7月23日は、二十四節気の一つで、1年のうち最も暑い日とされていますが、このところの気温は、連日35℃を超す暑さで、マスコミでは猛暑、極暑、炎暑、炎熱など暑さに関する言葉が氾濫しています。
 この暑さの中で、冷えた果実など体に良いし、また体が求めるからでしょうか、当道の駅店頭では「モモ」がよく売れています。例年7月に入ってモモの生産農家を回っては出荷をお願いするのですが、このところ高齢化でモモ生産農家が減っているのが気になります。ある農家は80歳を超す夫婦でモモの生産を続けてきましたが、もう体力も限界。子供さんといっても中年のご夫婦がいるのですが、働きに出た方がリスクもなく収入が良いとのことで後を継ぐ気はない。現在モモ農家は7軒ありますが、後継者がいるという農家はありません。7月末からは梨、8月に入ってからはぶどうの収穫期となります。今年の出荷については約束済みです。7月20日、ぶどう、梨の生産農家を訪ねたところ水やりを済ませて帰宅されたところ。こちらの農家も定年後専業農家としてご夫婦で果物栽培に懸命に取り組んでおられますが、除草、消毒、袋掛け、水やり、摘果、袋・箱詰めなど大変な作業でその努力には頭が下がる思いがします。有機を主にした肥料を施して味もよく人気もありますが、こちらも後継者問題は未解決の様子。

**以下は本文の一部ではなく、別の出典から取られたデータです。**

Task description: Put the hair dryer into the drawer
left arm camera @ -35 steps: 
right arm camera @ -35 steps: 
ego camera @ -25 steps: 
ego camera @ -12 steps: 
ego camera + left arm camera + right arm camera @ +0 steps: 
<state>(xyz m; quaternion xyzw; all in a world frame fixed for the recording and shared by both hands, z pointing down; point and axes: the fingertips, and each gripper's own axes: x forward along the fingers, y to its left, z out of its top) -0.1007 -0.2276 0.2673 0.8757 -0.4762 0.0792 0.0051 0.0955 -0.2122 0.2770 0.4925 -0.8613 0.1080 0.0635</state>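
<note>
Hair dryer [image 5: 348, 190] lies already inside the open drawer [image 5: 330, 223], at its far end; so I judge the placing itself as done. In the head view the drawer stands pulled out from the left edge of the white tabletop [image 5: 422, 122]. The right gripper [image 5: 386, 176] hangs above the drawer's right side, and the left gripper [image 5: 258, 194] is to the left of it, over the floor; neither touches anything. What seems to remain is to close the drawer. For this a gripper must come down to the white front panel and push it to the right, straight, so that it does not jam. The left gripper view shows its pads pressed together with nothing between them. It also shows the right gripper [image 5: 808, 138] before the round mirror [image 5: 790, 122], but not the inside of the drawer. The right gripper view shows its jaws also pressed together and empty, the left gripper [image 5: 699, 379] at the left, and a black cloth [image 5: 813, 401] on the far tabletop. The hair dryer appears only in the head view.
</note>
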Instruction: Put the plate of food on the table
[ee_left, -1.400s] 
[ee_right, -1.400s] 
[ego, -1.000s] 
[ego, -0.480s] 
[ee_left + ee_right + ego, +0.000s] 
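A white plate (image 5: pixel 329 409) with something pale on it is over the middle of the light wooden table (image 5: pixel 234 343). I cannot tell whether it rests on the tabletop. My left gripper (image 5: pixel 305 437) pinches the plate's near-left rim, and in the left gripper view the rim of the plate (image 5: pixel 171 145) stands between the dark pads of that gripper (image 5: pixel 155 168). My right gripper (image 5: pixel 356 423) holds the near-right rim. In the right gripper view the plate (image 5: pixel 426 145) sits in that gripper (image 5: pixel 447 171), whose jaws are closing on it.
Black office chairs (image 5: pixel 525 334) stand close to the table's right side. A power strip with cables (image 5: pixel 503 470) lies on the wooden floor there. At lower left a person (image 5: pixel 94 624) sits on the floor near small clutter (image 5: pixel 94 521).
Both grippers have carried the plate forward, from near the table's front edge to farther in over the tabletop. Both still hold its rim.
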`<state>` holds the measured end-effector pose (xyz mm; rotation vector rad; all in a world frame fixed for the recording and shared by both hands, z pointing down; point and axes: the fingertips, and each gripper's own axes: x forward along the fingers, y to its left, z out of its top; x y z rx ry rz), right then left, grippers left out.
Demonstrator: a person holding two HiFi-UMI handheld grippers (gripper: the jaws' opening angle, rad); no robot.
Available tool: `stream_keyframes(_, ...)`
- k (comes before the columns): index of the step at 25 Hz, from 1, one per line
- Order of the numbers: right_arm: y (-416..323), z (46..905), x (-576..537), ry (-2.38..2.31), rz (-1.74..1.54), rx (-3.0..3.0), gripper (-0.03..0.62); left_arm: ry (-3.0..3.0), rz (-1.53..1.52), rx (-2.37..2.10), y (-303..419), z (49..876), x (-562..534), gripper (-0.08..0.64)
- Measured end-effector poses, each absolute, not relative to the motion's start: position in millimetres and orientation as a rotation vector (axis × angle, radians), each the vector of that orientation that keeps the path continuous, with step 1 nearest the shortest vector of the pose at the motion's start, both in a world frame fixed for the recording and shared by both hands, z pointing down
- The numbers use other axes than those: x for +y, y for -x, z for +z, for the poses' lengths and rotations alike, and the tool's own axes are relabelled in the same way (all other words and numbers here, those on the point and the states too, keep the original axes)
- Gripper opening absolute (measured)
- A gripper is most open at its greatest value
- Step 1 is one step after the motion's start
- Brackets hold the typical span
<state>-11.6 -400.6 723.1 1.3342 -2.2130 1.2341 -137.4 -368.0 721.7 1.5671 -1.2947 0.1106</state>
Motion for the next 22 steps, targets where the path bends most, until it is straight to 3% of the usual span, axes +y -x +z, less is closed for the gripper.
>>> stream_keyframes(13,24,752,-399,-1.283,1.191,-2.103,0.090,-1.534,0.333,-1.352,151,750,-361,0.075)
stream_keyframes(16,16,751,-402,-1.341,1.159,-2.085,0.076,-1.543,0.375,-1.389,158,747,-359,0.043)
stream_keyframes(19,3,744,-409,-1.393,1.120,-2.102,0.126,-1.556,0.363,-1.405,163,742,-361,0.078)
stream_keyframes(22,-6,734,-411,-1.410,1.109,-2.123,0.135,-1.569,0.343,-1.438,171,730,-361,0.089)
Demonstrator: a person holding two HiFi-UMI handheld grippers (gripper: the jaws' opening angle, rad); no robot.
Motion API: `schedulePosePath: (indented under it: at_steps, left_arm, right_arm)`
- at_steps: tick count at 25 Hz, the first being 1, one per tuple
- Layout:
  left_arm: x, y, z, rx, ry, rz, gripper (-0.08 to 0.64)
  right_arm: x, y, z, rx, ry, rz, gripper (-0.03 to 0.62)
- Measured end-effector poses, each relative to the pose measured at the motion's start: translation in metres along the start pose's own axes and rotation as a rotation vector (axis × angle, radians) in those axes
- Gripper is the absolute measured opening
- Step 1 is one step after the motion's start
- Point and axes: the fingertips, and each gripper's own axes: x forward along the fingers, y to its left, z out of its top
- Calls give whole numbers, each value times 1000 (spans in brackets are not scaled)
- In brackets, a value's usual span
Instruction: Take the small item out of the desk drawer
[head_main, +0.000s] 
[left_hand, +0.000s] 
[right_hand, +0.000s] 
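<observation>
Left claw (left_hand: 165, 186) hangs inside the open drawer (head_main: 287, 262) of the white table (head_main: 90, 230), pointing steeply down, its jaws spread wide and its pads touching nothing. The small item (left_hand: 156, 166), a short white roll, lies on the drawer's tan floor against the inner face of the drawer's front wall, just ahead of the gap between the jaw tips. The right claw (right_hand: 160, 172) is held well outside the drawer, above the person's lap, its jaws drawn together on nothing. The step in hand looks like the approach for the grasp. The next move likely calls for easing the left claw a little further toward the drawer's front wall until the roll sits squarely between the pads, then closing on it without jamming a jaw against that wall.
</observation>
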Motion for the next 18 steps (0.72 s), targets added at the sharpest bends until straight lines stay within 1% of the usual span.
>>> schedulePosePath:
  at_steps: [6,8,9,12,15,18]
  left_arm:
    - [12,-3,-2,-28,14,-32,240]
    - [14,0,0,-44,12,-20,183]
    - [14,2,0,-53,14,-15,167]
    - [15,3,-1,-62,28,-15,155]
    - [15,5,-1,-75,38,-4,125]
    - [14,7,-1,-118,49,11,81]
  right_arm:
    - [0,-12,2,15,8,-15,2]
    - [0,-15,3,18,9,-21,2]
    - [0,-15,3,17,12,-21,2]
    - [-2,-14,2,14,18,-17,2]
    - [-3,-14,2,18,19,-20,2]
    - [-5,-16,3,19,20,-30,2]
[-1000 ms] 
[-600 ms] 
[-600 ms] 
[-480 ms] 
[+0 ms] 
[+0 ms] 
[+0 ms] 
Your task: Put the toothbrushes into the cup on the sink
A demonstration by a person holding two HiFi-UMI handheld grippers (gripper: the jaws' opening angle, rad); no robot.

 先日、轟の里へ行きましたが、水の心配はないようで稲は青々と育っていました。外に立っているだけでも汗が噴き出てくるような強烈な日差しの中で、ご高齢の農夫が唯一人黙々として、畦の草刈りをしている姿がありました。農家の庭では、白いムクゲの花が涼しげに咲いているのが農夫の姿とは対照的な光景で心に残っています。
 松江地区のミルキークイーンは稲穂が出揃い花をつけ、このまま順調にいけば8月10日頃には収穫となりそうです。こちらの生産者は、一昨年高校の先生を定年退職されてから米作りに打ち込んでおられますので、当分は頑張っていただけそうです。今年はもう一人若い方がミルキークイーンに挑戦してくれています。野菜なども出荷して下さっている方で、几帳面な人なのできっと素晴らしいお米を出荷して下さるものと楽しみにしています。
 当地域の農業の一端を述べさせてもらいましたが、これは日本農業の抱えている全体の問題でもあると思っています。